The figure immediately above, showing long-term incidence back to 1900, provides a good sense of where experts presently are on these questions. Here are conclusions from three recent papers that looked at these questions:
- Parsons and Geist 2014 (PDF): "we cannot find a strong signal associated with global M ≥ 7.0 earthquakes that rises above the random fluctuations that are observed between regular 48 h periods; the largest rate increases we see are not associated with global main shock."
- Ben-Naim et al. 2013: "in the magnitude threshold range 7.0≤Mmin≤8.3 which constitutes the vast majority of great earthquakes on record, the earthquake sequence does not exhibit significant deviations from a random set of events." (They do note the two clusters of >8.3 events, one mid-20th century and one during the past decade.)
- Shearer and Stark (2012): "Global clustering of large earthquakes is not statistically significant: The data are statistically consistent with the hypothesis that these events arise from a homogeneous Poisson process."

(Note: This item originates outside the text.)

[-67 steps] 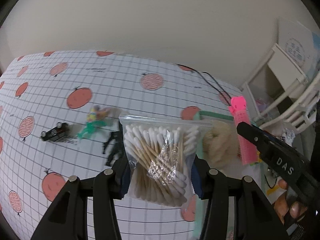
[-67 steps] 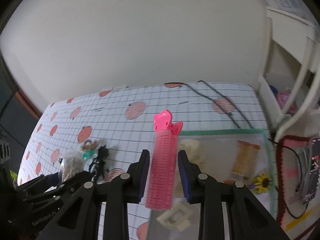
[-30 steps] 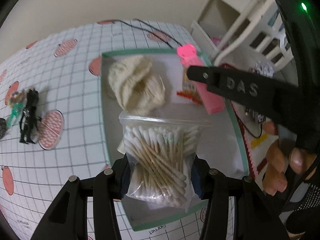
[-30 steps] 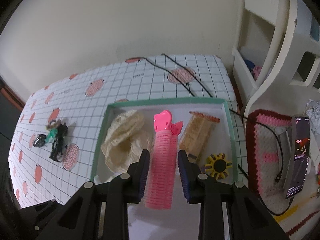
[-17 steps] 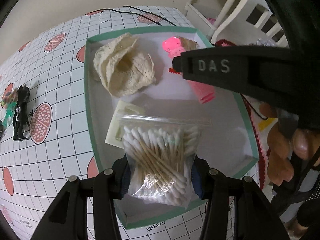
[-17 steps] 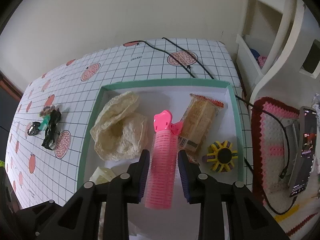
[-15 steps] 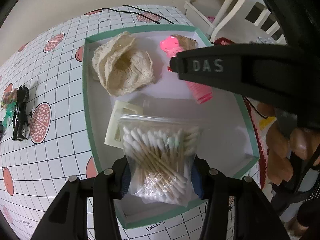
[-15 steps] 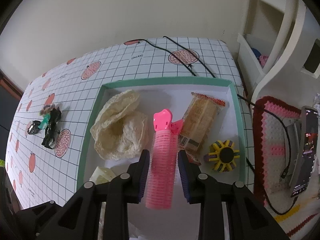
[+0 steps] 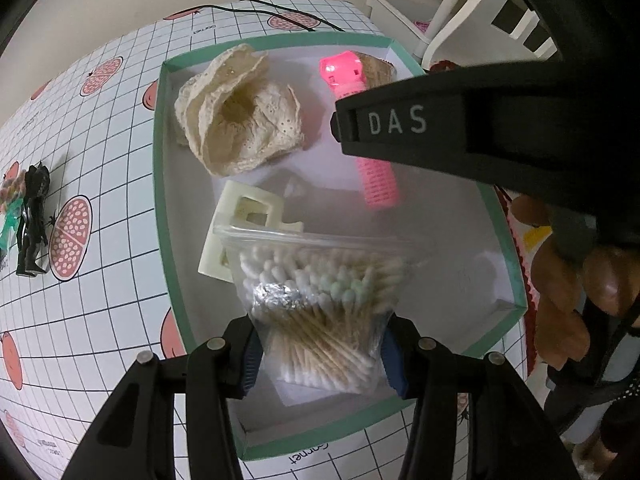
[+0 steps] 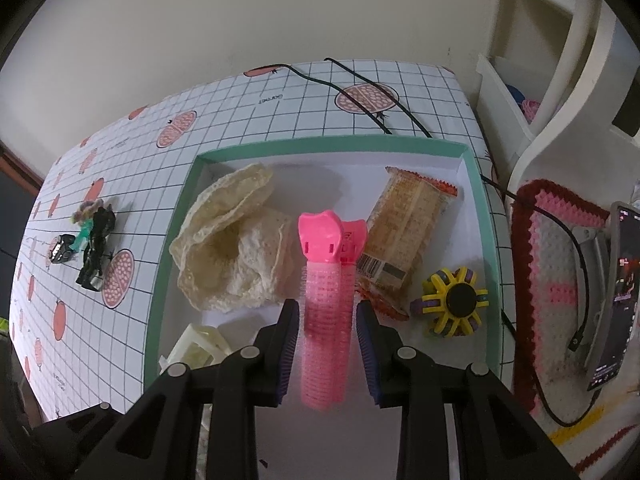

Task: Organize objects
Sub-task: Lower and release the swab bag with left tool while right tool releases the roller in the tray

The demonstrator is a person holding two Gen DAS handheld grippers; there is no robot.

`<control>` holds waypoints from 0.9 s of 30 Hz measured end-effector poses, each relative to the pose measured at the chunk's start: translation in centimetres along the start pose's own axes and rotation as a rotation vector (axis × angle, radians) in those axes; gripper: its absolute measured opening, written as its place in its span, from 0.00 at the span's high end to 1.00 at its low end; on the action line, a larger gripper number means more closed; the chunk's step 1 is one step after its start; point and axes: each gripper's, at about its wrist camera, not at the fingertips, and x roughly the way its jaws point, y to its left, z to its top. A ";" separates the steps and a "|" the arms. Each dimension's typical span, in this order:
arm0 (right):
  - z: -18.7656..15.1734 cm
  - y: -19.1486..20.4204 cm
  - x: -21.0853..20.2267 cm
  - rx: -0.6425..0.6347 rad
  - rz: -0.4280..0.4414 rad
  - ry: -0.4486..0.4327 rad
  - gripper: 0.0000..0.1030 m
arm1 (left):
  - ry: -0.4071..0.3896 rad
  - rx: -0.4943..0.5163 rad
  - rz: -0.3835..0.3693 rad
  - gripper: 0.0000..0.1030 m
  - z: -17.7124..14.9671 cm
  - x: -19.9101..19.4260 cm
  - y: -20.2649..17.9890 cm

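My left gripper (image 9: 320, 356) is shut on a clear zip bag of cotton swabs (image 9: 320, 300). It holds the bag low over the front part of a white tray with a green rim (image 9: 158, 184). My right gripper (image 10: 328, 332) is shut on a pink hair roller (image 10: 326, 300) and points down over the tray's middle (image 10: 320, 148). In the left wrist view the roller (image 9: 378, 184) hangs below the right gripper's black finger (image 9: 440, 124). A person's hand (image 9: 560, 288) grips that tool.
In the tray lie a cream lace cloth (image 10: 228, 252), a cream claw clip (image 9: 244, 224), a snack pack (image 10: 404, 232) and a yellow-purple gear toy (image 10: 452, 300). Small toy figures (image 10: 94, 244) stand on the checked tablecloth to the left. A black cable (image 10: 372, 84) crosses behind the tray. A phone (image 10: 616, 292) and a crochet mat (image 10: 560, 280) lie to the right.
Both grippers have come from over the tablecloth to over the tray and sunk towards it, each keeping its grip. The tray's contents look larger now.
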 end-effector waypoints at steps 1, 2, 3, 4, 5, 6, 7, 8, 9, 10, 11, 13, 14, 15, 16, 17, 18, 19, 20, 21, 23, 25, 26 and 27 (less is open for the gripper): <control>0.0 0.0 -0.1 0.001 0.001 -0.004 0.69 | 0.003 -0.003 -0.004 0.50 0.0 0.0 0.0; 0.1 -0.1 -0.2 0.002 0.004 -0.008 0.69 | 0.006 -0.004 -0.009 0.50 0.0 -0.1 0.0; 0.1 -0.1 -0.3 0.002 0.005 -0.012 0.69 | 0.008 -0.003 -0.009 0.49 0.0 -0.1 -0.1; 0.1 -0.1 -0.4 0.002 0.006 -0.015 0.69 | 0.010 -0.002 -0.009 0.49 -0.1 -0.2 -0.1; 0.1 0.0 -0.5 0.002 0.006 -0.016 0.68 | 0.011 -0.002 -0.008 0.48 -0.1 -0.3 -0.1; 0.2 0.0 -0.5 0.000 0.006 -0.016 0.67 | 0.012 -0.001 -0.008 0.48 -0.1 -0.4 -0.2; 0.2 0.1 -0.6 -0.003 0.007 -0.016 0.66 | 0.011 -0.001 -0.010 0.47 -0.1 -0.5 -0.2; 0.2 0.1 -0.6 -0.005 0.005 -0.018 0.64 | 0.007 -0.001 -0.012 0.45 -0.1 -0.7 -0.3; 0.2 0.1 -0.7 -0.006 0.003 -0.020 0.62 | 0.001 -0.002 -0.013 0.42 0.0 -1.0 -0.3; 0.3 0.1 -0.8 -0.004 0.001 -0.022 0.61 | -0.004 -0.001 -0.013 0.41 0.0 -1.2 -0.3; 0.3 0.1 -0.9 -0.002 0.001 -0.024 0.60 | -0.008 -0.001 -0.012 0.41 0.0 -1.4 -0.3; 0.4 0.0 -1.1 0.000 0.001 -0.032 0.60 | -0.013 -0.002 -0.010 0.41 0.0 -1.8 -0.3; 0.4 0.0 -1.4 -0.001 0.002 -0.037 0.60 | -0.015 -0.004 -0.011 0.41 0.0 -2.0 -0.3; 0.4 0.0 -1.5 -0.002 0.001 -0.041 0.60 | -0.017 -0.009 -0.015 0.41 0.1 -2.2 -0.2; 0.5 0.0 -1.7 -0.002 0.000 -0.046 0.60 | -0.020 -0.013 -0.018 0.41 0.1 -2.4 -0.1; 0.6 0.0 -1.9 -0.002 0.000 -0.051 0.60 | -0.023 -0.016 -0.020 0.41 0.1 -2.6 0.0; 0.6 0.0 -2.0 -0.001 0.001 -0.055 0.60 | -0.029 -0.020 -0.023 0.41 0.2 -2.9 0.1; 0.6 0.0 -2.1 -0.001 0.002 -0.058 0.60 | -0.035 -0.023 -0.024 0.41 0.3 -3.2 0.1; 0.7 0.0 -2.2 0.000 0.001 -0.061 0.60 | -0.043 -0.025 -0.024 0.41 0.3 -3.6 0.2; 0.7 0.1 -2.3 0.001 0.000 -0.064 0.60 | -0.055 -0.029 -0.025 0.41 0.4 -4.0 0.3; 0.7 0.1 -2.5 0.005 -0.001 -0.070 0.60 | -0.071 -0.035 -0.025 0.41 0.5 -4.7 0.5; 0.8 0.1 -2.5 0.007 -0.001 -0.075 0.60 | -0.091 -0.048 -0.025 0.41 0.9 -5.4 1.4; 0.7 0.0 -2.6 0.007 -0.001 -0.077 0.60 | -0.101 -0.056 -0.022 0.41 0.8 -5.7 1.7; 0.8 0.0 -2.6 0.007 -0.002 -0.078 0.60 | -0.116 -0.067 -0.012 0.41 1.4 -6.4 3.2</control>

That is the science. But from a practical perspective, large earthquakes clearly have become more common since the 1990s. This is also reflected in death rates, which overall have improved since 1900, but at least some part of that improvement is an artifact of infrequent large earthquakes in the 1980s and 1990s.
The Bottom Line
The world is doing better overall with respect to earthquakes. But some of that improvement is based on some good fortune of the 1980s and 1990s. For whatever reason -- and the current consensus is just a random uptick in a variable geophysical process - strong earthquakes have become more common over the recent decade than they were in the two decades before that.
The recent devastation should provide a reminder that we still have a lot of work to do to reduce vulnerability to earthquakes. We can't control where, where or how strong, but we can exert a huge influence on the death and destruction that results.